- **EXERCISE DIRECTIONS**
Take the lines below beginning at the line that has "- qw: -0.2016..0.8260" and stopping after the line that has "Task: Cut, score", and print them exactly as they are, with no other lines.
= = = = =
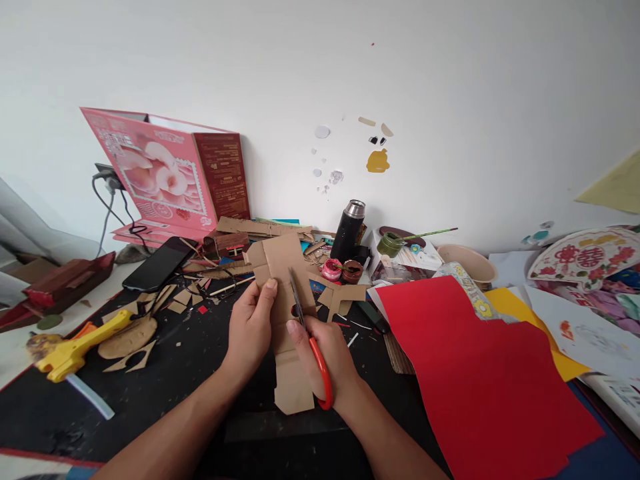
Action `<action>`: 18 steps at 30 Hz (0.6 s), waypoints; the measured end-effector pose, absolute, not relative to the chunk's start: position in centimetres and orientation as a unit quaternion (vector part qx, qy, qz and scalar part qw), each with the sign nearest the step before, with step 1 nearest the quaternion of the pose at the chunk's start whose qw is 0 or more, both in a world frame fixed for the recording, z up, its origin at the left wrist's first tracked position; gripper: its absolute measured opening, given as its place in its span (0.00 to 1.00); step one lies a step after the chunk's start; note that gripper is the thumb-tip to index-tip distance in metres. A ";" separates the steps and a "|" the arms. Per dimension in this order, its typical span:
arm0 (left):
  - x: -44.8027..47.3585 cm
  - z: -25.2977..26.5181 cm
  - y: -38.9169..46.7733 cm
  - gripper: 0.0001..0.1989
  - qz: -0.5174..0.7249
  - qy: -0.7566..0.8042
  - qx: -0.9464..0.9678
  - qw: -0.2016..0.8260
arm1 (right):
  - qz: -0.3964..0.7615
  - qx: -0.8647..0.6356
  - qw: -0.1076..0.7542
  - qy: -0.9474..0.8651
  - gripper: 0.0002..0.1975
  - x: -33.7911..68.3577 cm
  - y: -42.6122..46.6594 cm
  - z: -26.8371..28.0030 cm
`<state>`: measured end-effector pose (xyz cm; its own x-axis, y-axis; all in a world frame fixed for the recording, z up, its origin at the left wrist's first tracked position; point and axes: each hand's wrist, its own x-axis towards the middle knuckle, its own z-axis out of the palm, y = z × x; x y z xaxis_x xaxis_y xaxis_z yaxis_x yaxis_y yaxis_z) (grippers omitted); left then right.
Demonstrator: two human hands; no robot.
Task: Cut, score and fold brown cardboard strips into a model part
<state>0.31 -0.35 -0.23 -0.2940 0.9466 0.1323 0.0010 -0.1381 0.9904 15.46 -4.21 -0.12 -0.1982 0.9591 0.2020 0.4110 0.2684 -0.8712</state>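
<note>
A long strip of brown cardboard [281, 257] with creases and notched ends stands tilted over the black table mat. My left hand [250, 323] pinches its left edge, thumb on the near face and fingers behind. In my right hand [333, 357] is a pair of scissors [323, 373] with red handles, the blades pointing up and lying along the cardboard's face. Beside the blades a small dark hole shows in the cardboard. How far the blades are apart is hard to see. The right fingers are partly hidden behind the cardboard.
To the left lie a yellow glue gun [83, 350], a phone [159, 263] and cardboard scraps [183, 297]. Behind stand a pink box [165, 173], a black flask [349, 230] and paint jars [332, 269]. A large red sheet [480, 380] covers the right side.
</note>
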 end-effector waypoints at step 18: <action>0.4 0.1 -0.3 0.23 0.612 0.525 0.452 0.382 | 0.361 -0.483 0.398 -0.691 0.26 15.5 -4.3 -0.1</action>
<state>0.44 -0.32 0.15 -0.3005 0.9415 0.1526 0.0067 -0.1579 0.9874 15.49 -4.31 -0.11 -0.2165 0.9555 0.2004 0.3803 0.2716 -0.8841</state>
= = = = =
- **WRITTEN RESPONSE**
  - qw: -0.2016..0.8260
arm1 (right):
  - qz: -0.3964..0.7615
  - qx: -0.8647..0.6356
  - qw: -0.1076..0.7542
  - qy: -0.9474..0.8651
  - gripper: 0.0002..0.1975
  - x: -33.7911..68.3577 cm
  - y: -42.6122..46.6594 cm
  - z: -26.8371..28.0030 cm
`<state>`: measured end-effector pose (xyz cm; its own x-axis, y-axis; all in a world frame fixed for the recording, z up, its origin at the left wrist's first tracked position; point and axes: each hand's wrist, its own x-axis towards the middle knuckle, its own z-axis out of the palm, y = z × x; x y z xaxis_x xaxis_y xaxis_z yaxis_x yaxis_y yaxis_z) (grippers omitted); left then right.
Demonstrator: two human hands; no robot.
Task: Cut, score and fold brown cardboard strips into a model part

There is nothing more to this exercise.